Key findings include:
- The scaling up of general practice continues apace with 81% of general practice-based respondents reporting that they were part of a formal or informal collaboration, up from 73% in 2015.
- However, the landscape is complex. Practices often belong to multiple collaborations that operate at different levels in the system, having been set up to fulfil different purposes.
- The main priorities of all collaborations over the last year were: increasing access for patients, improving sustainability, and shifting services into the community. The priorities differed by size of collaboration. Both providers and commissioners reported that time and work pressures were the biggest challenge to collaborations achieving their aims.
- When asked about developments in their local area, over half of GP staff and one-third of CCG staff surveyed felt practices and collaborations had not been at all influential in shaping the local sustainability and transformation partnership (STP). Only one-fifth of GPs thought STPs would deliver meaningful change in primary care. CCGs were more optimistic, with 61% reporting that meaningful change was probable.
- When questioned about future models of care, around half of practice partners (53%) said they would be ‘unwilling’ or ‘very unwilling’ to give up their current GMS/PMS/APMS contract1 to join a new models contract (e.g.
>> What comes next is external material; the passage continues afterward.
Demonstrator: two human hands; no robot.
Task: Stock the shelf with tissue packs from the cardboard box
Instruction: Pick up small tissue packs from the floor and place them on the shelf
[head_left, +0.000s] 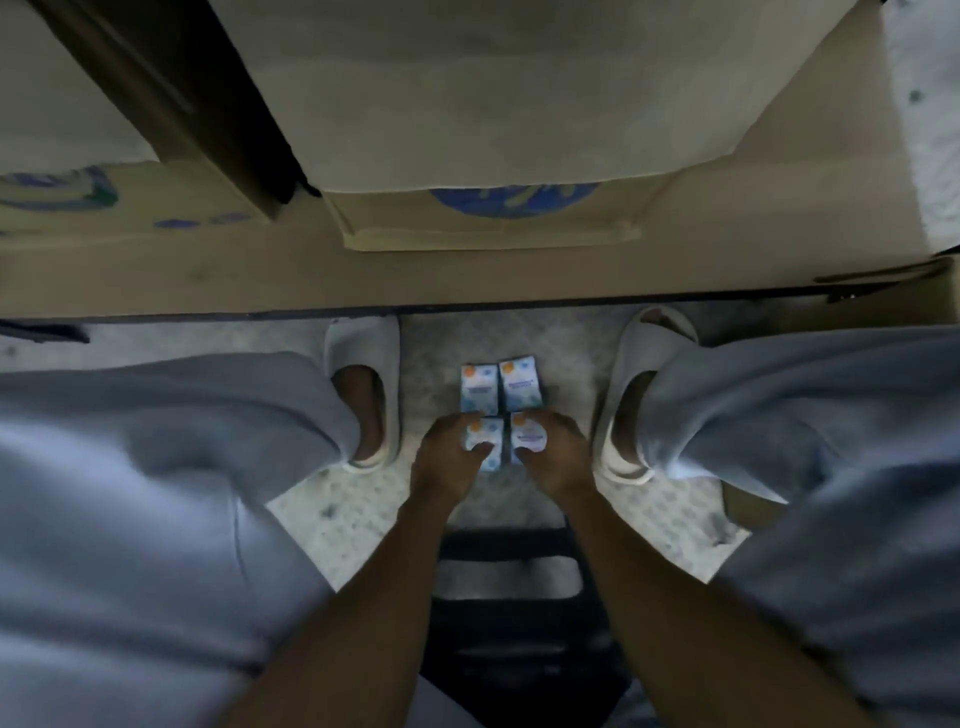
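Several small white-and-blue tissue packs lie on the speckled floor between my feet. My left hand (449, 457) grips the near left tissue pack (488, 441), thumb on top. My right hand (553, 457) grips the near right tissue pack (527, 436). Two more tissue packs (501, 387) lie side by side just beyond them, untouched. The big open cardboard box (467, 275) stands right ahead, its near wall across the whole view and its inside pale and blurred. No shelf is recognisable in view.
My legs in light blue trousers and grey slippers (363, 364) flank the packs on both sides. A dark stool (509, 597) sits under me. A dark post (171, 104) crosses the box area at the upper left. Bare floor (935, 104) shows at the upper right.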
MCP or PACS contract2). The most common reason they gave was that they did not want to lose control of decision-making and leadership in their practice.
The report can be downloaded here
Return on Investment of Interventions for the Prevention and Treatment of Musculoskeletal Conditions | Public Health England
This tool has been designed to aid healthcare commissioners and providers in England who wish to assess the cost-effectiveness of interventions for the prevention musculoskeletal (MSK) conditions.
It is hoped that the tool will aid decision-making and increase the uptake of cost-effective interventions aimed at the prevention of MSK conditions. Conditions within the scope of this tool are: Lower back pain; chronic knee pain and osteoarthritis (hip and knee).